La Picanta

Una tradición familiar que se convirtió en un negocio. La Picanta es una iniciativa creada por Isabella Magual gracias a la receta original de su padre Ramón Magual y a la que ahora se suma su hermana Eleonora Magual. Un contraste de sabores dulces y picantes son el balance perfecto entre la tradición y las ganas de reinventarse en un país es constante cambio.  

La Picanta


Perfecto balance entre dulce y picante

Si algo ha tomado fuerza en Venezuela en los últimos años es la movida gastronómica. Cada día son cientos los emprendedores que buscan imponer nuevos sabores y propuestas en el mercado, muchas de ellas son totalmente novedosas, y otras son la reinterpretación de sabores y tradiciones familiares tan venezolanas como la arepa. 

Todas las navidades, Ramón Magual hacía picante para regalar a sus amigos y familiares, una mezcla perfecta que servía para aderezar distintos platillos y que ganaría su propia fama. Ramón es ingeniero civil retirado y fiel creyente de que si hay que hacer algo, hay que hacerlo de manera diferente. “Todos me decían que tenía que hacer algo con la receta”. Fue así como Isabella y su padre empezarían a probar recetas a partir del picante original y los mangos de su propia casa. El resultado: mermeladas picantes hechas con pulpa de frutas naturales con un equilibrio perfecto entre la fruta y un suave picante.

Isabella, sin darse cuenta, daría con una innovadora fusión culinaria que sorprende paladares.
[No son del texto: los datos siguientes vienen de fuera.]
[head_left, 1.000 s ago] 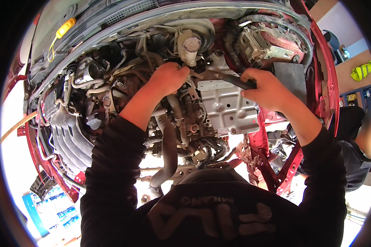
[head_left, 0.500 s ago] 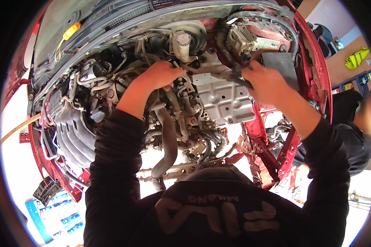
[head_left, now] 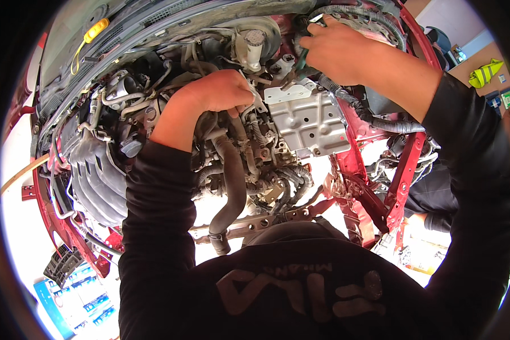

Los Magual son una familia de cocineros y no es de extrañarse que si de reinventarse se trata, la cocina sería clave. “Yo estudié diseño de interiores y luego empecé hacer trajes de baño cuando en Venezuela todavía eso no era un boom. Pasé un par de años sin trabajar y cuando decidí reinventarme, nació La Picanta”, nos cuenta Isabella. 

La Picanta


Adaptándose a las adversidades

La familia comparte la pasión por el picante y el buen comer, pero cada quien tiene su función dentro de La Picanta. Isabella, quien transformó el picante su padre en un negocio, es la que pensaba en el diseño, los colores y que todo se fuese agradable a la vista. 

No es secreto que en Venezuela, el tema de los materiales e ingredientes suele convertirse en un obstáculo para los emprendedores. La calidad, en muchos casos, depende de conseguir todo lo necesario y en el momento correcto, pero si algo han aprendido los Magual es ajustarse al mercado y lo que este ofrece. Pimientos rojos, chirelitos, mangos y tamarindos son algunos de los ingredientes que se utilizan en cada producto. 

La Picanta

La Picanta ofrece ocho deliciosos sabores: picante tradicional, lulo, ushuva, tamarindo, tomate de árbol, pimentón, guayaba y mango. Sus productos están disponibles a nivel nacional en Farmatodo o en casi todos los bodegones de Caracas. Todo es hecho en casa y con ingredientes de la más alta calidad. Hasta las etiquetas son artesanales. El tomate de árbol y la ushuva vienen directamente de Mérida. 

¿Lo más nuevo? La Picanta está ahorita trabajando en ampliar sus sabores, pero también desde hace pocos meses, una nueva Magual se puso manos a la obra, Eleonora. “Soy ingeniero civil, pero me di cuenta que no era lo mío. Hasta que se me dio la oportunidad de trabajar como dj -aka Djane Nono- y lo he hecho por 15 años. Aunque la cocina siempre ha sido parte de mi vida y recién ahora es que puedo ahondar en esto con mi familia”, explica Eleonora quien se suma al equipo para darle una mano a su hermana Isabella y enriquecer aún más la oferta gastronómica. 

La Picanta


En nuestra visita a la casa de Los Magual, nos ofrecieron una magnífica degustación  en la cual constatamos las exóticas combinaciones que se pueden lograr con sus  productos, y es que La Picanta da para todo: vinagretas, ceviche, aderezar sopas, granos y acompañar casi cualquier platillo. Una recomendación hecha por sus propios creadores: refrigerar luego de abrir y no usar cucharitas de metal. 

La Picanta es pionera en este tipo de mermeladas picantes y el esfuerzo ha valido la pena. La ambición de estos emprendedores y las ganas de permanecer es lo que les ha permitido ya tener siete años ininterrumpidos en el mercado. “Permanecer en este país es un esfuerzo gigante. Cada día es una montaña rusa. El que se quedó tiene que reinventarse y seguir luchando, no tenemos de otra’, nos dice Isabella con una voz que refleja el impulso y deseo de seguir adelante.

La Picanta


A Ramón, Isabella y Eleonora, toda nuestra admiración. Gracias por demostrarnos que en tiempos difíciles, reinventarse es un deber y que el trabajo duro y en familia es posible.